Question: is there a nice relationship between the row/column sums of $B$ and the eigenvalues of $A$? Specifically, can we obtain lower bounds for the largest eigenvalue of $A$ with the one of the following forms (or similar in nature):

(1) $\displaystyle\max_{1\leq j\leq n}\sum_{k=1}^mb_{jk}$ + $\displaystyle\min_{1\leq k\leq m}\sum_{j=1}^n b_{jk}$ - 1 $\leq \lambda_{\max}(A)$.

OR

(2) $\displaystyle\max_{1\leq j\leq n}\sum_{k=1}^m|b_{jk}|$ + $\displaystyle\min_{1\leq k\leq m}\sum_{j=1}^n |b_{jk}|$ - 1 $\leq \lambda_{\max}(A)$.

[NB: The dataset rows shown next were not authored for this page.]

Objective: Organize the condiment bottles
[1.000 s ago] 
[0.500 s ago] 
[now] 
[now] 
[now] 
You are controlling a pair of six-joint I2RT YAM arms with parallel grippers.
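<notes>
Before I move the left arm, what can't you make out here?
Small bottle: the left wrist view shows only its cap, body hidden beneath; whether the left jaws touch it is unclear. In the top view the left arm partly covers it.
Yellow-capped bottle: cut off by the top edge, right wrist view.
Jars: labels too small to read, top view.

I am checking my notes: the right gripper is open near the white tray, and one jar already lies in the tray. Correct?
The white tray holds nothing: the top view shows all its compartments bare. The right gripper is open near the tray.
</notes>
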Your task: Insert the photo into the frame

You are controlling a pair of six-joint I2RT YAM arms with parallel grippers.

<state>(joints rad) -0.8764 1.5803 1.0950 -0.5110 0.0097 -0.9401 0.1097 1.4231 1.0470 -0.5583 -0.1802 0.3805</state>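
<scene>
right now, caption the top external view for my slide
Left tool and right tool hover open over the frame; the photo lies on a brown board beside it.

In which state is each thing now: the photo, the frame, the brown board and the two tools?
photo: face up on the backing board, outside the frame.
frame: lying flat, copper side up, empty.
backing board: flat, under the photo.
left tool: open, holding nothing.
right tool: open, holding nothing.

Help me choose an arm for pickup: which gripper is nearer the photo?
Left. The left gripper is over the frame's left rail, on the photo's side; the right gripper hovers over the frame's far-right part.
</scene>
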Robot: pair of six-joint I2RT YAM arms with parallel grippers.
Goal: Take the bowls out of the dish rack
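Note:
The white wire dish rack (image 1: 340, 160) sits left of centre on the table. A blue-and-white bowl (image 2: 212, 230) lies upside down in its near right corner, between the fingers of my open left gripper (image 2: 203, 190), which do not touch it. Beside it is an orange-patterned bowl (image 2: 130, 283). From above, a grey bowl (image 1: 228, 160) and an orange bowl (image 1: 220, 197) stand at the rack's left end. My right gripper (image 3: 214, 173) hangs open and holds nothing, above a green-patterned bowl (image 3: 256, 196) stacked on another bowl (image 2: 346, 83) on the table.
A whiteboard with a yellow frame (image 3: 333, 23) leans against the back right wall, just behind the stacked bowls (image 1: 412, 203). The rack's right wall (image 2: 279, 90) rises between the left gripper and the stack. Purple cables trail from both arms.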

Obviously $B$ would need to have some special condition in (1) to make sure these sums are real. Perhaps this is too strong, but it would be useful to have such a relationship. Here is some possible motivation:

The Laplacian matrix of a simple graph $G$ can be written as $L(G)=B(G)B(G)^{\text{T}}$, where $B$ is the oriented incidence matrix of $G$. The suggested lower bound (2) produces the well known bound:

$\Delta+2-1=\Delta+1\leq \lambda_{\max}(L(G))$.

So I suppose the question can be thought of as: is there a nice relationship between the oriented incidence matrix row/column sums and the Laplacian eigenvalues similar to (1) and (2)?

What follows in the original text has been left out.